(Beginning of INFORMATION PROVIDED)
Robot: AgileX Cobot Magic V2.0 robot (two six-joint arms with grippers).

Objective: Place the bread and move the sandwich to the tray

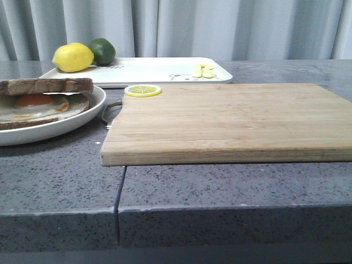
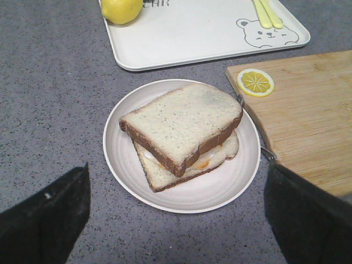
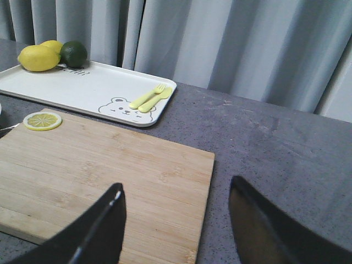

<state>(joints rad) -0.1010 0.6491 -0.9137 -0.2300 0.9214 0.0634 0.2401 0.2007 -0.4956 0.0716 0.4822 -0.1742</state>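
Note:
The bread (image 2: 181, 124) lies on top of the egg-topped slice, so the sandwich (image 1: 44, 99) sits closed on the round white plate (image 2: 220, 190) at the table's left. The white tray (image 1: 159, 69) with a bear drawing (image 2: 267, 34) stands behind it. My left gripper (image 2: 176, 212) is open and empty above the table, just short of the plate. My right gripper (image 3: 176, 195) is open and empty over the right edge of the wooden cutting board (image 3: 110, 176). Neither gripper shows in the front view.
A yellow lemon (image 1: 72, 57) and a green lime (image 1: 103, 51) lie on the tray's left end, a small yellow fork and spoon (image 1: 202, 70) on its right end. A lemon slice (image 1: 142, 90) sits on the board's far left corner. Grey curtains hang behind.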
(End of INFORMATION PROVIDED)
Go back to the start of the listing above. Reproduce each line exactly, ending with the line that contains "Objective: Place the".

Robot: AgileX Cobot Magic V2.0 robot (two six-joint arms with grippers).

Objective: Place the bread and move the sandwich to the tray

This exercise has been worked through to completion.